A single malicious transaction led to $230M drained from WazirX

Indian crypto exchange WazirX lost over $230 million worth of assets after addresses governing its multisig wallet were compromised.

Cyvers was the first to flag the outflows, identifying the compromise of WazirX’s Safe wallet by a Tornado Cash-funded attacker on the Ethereum network.

Read more: Hackers switching to centralized exchanges to fund crypto attacks

The alert was followed up by crypto sleuth ZachXBT, who shared the hacker’s primary address, later receiving a bounty for identifying a further funding source that came from an exchange with know-your-customer (KYC) procedures.

WazirX’s acknowledgment of the ‘security breach,’ posted approximately half an hour after the initial alert, states that to “ensure the safety of [customers’] assets, INR and crypto withdrawals will be temporarily paused.”

Safety in numbers?

The affected wallet is a Safe ‘multisig,’ a type of account that requires a specified threshold of authorized addresses in order to confirm transactions. This ostensibly makes multisigs more secure than a regular address controlled by a single private key.

However, in this case, a single malicious transaction was all that was needed to drain WazirX of $230 million worth of crypto assets.

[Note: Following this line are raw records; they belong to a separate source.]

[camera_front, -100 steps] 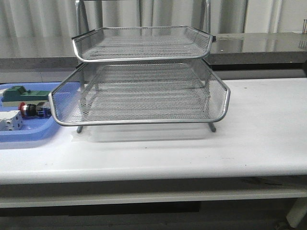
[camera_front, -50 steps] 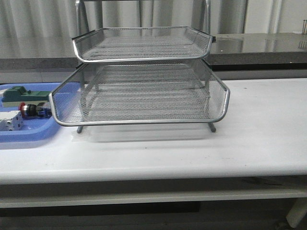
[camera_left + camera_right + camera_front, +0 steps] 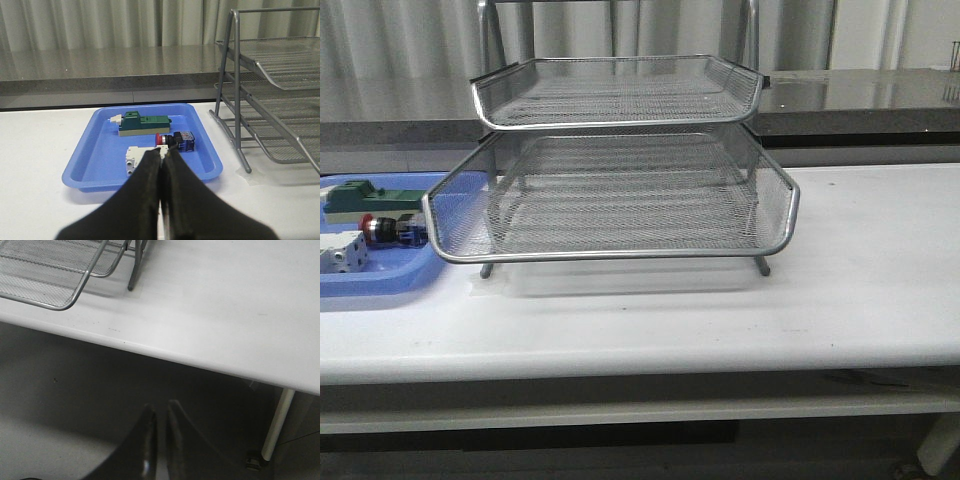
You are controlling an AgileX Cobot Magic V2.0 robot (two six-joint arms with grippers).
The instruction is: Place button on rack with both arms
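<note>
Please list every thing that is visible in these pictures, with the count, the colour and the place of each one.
button: one, red head, black-and-blue body, lying in the blue tray
green block: one, green, in the blue tray, behind the button
white block: one, white, in the blue tray, near its front edge
blue tray: one, blue, on the table, left of the rack
rack: one, silver wire mesh, on the table's middle
table: one, white
left gripper: black, jaws closed, before the blue tray
right gripper: black, jaws nearly together, below the table's front edge
</note>
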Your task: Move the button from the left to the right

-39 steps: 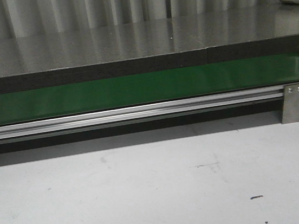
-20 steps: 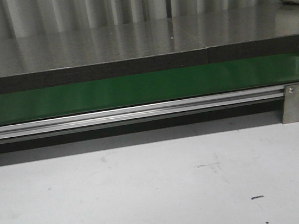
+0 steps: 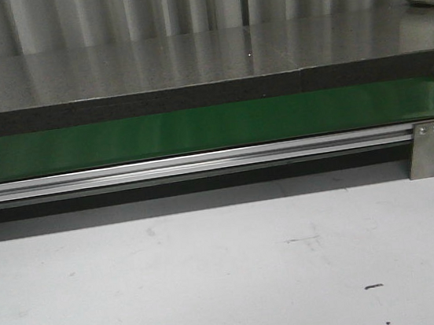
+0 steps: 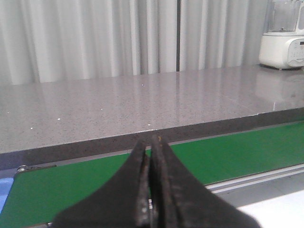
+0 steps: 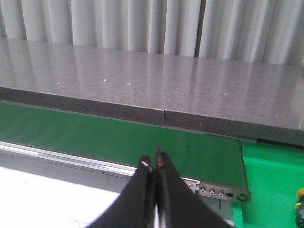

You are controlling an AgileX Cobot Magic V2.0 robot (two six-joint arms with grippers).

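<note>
The green belt (image 3: pixel 197 129) runs across the front view with no button on it. Neither gripper shows in the front view. In the left wrist view my left gripper (image 4: pixel 151 140) is shut and empty, over the belt's near edge (image 4: pixel 237 152). In the right wrist view my right gripper (image 5: pixel 153 159) is shut and empty, above the belt's rail near the belt's end (image 5: pixel 95 133). A small object with a yellow top (image 5: pixel 299 194) is cut off by the frame edge on a bright green surface beyond the belt's end. I cannot tell whether it is the button.
A grey stone counter (image 3: pixel 188 59) overhangs the belt's far side. An aluminium rail (image 3: pixel 201 163) and a metal bracket (image 3: pixel 427 148) edge the belt's near side. The white table (image 3: pixel 215 274) lies in front. A white appliance (image 4: pixel 282 45) stands on the counter at the far right.
</note>
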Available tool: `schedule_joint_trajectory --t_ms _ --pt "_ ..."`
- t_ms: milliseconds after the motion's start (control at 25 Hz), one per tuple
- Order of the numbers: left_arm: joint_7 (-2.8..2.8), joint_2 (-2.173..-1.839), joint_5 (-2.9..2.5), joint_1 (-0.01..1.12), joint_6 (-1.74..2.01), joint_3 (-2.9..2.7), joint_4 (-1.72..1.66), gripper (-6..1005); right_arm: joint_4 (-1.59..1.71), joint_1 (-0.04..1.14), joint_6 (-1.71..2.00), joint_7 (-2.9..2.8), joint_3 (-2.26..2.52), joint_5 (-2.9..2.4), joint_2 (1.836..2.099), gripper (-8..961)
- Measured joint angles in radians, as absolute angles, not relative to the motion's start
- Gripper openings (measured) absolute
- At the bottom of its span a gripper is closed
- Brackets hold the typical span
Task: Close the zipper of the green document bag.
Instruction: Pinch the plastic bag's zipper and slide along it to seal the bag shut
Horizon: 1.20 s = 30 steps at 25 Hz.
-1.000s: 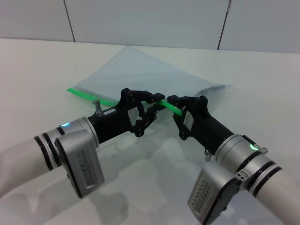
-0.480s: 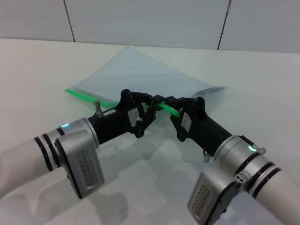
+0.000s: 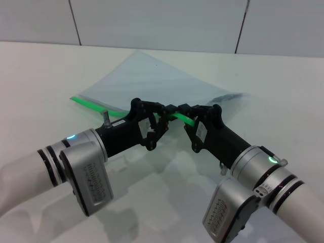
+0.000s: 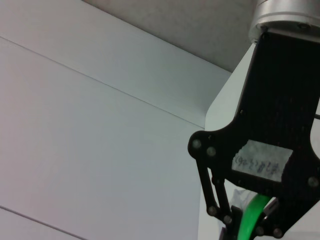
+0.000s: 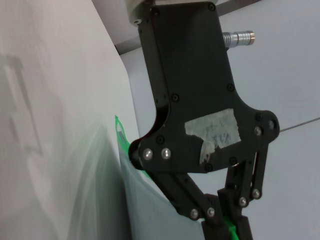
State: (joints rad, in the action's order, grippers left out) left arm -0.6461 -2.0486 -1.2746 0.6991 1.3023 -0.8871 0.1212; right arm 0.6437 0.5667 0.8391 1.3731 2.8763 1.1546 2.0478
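The green document bag [image 3: 152, 83] lies flat on the white table, its near long edge raised where the arms meet. The zipper [image 3: 93, 104] is a bright green strip along that edge, running from the left corner to the grippers. My left gripper [image 3: 166, 108] is shut on the strip, and my right gripper [image 3: 183, 108] is shut on it just to the right, tips almost touching. The slider tab is hidden between the fingers. The left wrist view shows the right gripper's black linkage with the zipper [image 4: 252, 216] running into it. The right wrist view shows the bag [image 5: 150, 210].
The white table [image 3: 40, 76] spreads all around the bag. A pale panelled wall [image 3: 162, 20] rises behind its far edge. Both forearms fill the near part of the head view.
The two grippers have drawn slightly closer together along the green strip. The visible stretch of zipper between them is shorter. The bag has stayed in place.
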Motion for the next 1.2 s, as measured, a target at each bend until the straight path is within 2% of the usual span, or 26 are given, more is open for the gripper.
schedule_joint_trajectory --t_ms 560,1200 --pt "-0.647 -2.044 -1.228 0.670 1.301 -0.876 0.120 108 0.633 0.552 0.859 1.359 2.873 1.161 2.045 51" --pt "-0.647 -2.039 -1.048 0.588 1.314 -0.873 0.108 147 0.541 0.520 0.992 1.252 2.863 1.255 2.043 51"
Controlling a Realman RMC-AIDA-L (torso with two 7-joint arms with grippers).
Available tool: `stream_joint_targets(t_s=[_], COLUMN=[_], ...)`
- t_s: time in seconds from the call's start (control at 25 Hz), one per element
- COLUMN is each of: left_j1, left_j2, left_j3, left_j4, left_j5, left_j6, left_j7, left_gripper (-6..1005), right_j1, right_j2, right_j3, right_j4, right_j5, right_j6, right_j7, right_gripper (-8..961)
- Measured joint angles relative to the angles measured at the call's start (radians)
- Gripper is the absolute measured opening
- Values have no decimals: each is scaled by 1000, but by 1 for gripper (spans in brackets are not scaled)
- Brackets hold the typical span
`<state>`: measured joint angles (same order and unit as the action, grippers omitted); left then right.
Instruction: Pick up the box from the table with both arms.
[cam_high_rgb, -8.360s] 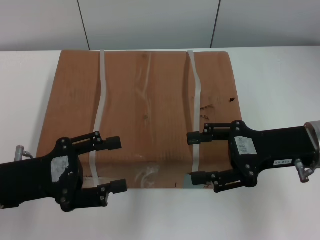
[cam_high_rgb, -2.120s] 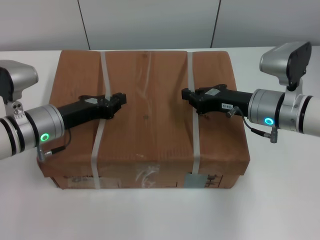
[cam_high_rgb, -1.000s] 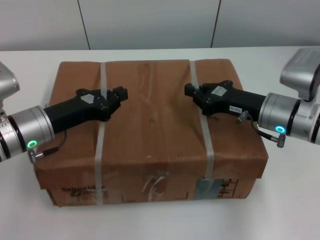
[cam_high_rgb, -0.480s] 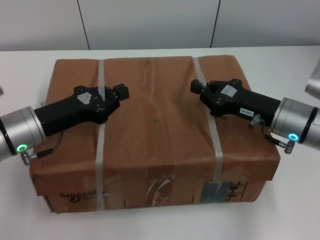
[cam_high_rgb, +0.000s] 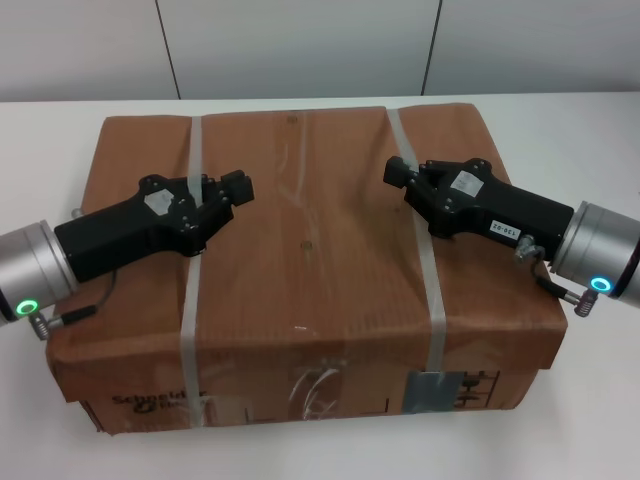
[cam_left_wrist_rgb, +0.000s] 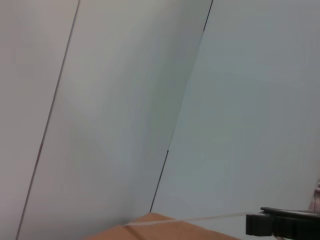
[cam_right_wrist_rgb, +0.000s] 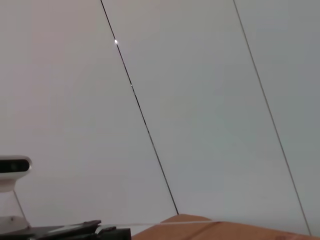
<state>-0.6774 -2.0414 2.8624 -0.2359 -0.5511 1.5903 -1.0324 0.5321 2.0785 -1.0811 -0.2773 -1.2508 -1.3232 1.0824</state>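
Note:
The large brown cardboard box with two whitish straps and clear tape on its top seam hangs above the white table, tilted toward me. My left gripper lies across the left strap on the box top, shut on it. My right gripper lies across the right strap, shut on it. Both arms reach in from the sides with green ring lights glowing. A corner of the box shows in the left wrist view and the right wrist view.
The table runs wide on both sides of the box and behind it. A grey panelled wall stands right behind the table. The box's front face carries printed labels.
Both grippers turned onto the straps and closed on them. The box has since risen off the table toward me, its front edge now lower in view and its top larger.

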Motion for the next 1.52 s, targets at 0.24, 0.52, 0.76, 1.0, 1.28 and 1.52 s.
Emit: stream_joint_targets(t_s=[0.24, 0.52, 0.76, 1.0, 1.28, 1.52], left_j1=[4, 11, 13, 13, 13, 13], left_j2=[0, 2, 3, 3, 2, 1], left_j3=[0, 0, 0, 0, 0, 0], left_j4=[0, 0, 0, -3, -12, -13], left_j5=[2, 2, 1, 0, 0, 0], left_j6=[10, 32, 32, 32, 33, 33], left_j7=[1, 8, 8, 8, 7, 7], left_gripper=[88, 86, 87, 88, 87, 86], right_j1=[-3, -3, -3, -3, -3, -3], right_j2=[-1, -2, -2, -2, -2, -2], right_j3=[-1, -2, -2, -2, -2, -2], right_j4=[0, 0, 0, 0, 0, 0], right_j5=[2, 2, 2, 1, 1, 1], right_j6=[-21, -23, -24, -24, -24, -24], right_j7=[5, 6, 6, 8, 8, 8], right_gripper=[7, 7, 7, 7, 7, 7])
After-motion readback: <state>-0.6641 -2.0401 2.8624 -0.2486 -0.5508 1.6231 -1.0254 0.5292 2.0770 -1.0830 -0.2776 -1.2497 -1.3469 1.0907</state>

The exploiter was able to pass the transaction either by compromising the authorized addresses directly or via the use of social engineering techniques on the signers.

After describing the incident as ‘Desi Mt. Gox,’ Polygon Network’s CISO, Mudit Gupta posted a full analysis of the hack to X (formerly Twitter). He notes that two addresses were likely compromised, with a further two signatures needed to hit the multisig’s threshold for approving transactions.

Read more: Mt. Gox site down for 24 hours, creditors flag scam login emails 

Gupta highlights that “two signers were tricked into signing malicious transaction (sic) in the name of a normal USDT transfer.”

These two signatures were later used to modify the logic of the Safe multisig wallet, allowing the hacker’s own attack contract (deployed eight days ago) to automate token transfers, which sent the assets directly to the attacker’s address.

Laundering the loot

At the time of writing, the hacker’s primary address contains $136 million of ETH and other tokens, according to data from blockchain explorer Etherscan. 

Much of the stolen assets are gradually being moved on to additional addresses, where they are swapped for ETH. Some funds were also traced to exchanges ChangeNOW and Binance, according to Beosin, which tallied over 200 tokens that had been drained.

SHIB represented almost $100 million of the total loss. Around a third of this has been sold, resulting in a price drop of almost 10%, according to data from CoinMarketCap

Based on the attack vector and funding/laundering patterns, Gupta, ZachXBT, and blockchain forensics firm Elliptic all suspect the hack was carried out by a team of North Korean hackers known as the Lazarus Group.

Read more: Axie co-founder hacked for $10M two years after $625M Ronin attack

Lazarus is suspected to be responsible for a seemingly endless stream of crypto hacks, including last year’s $41 million hack on crypto casino Stake and the $625 million hack of Axie’s Ronin Bridge in 2022.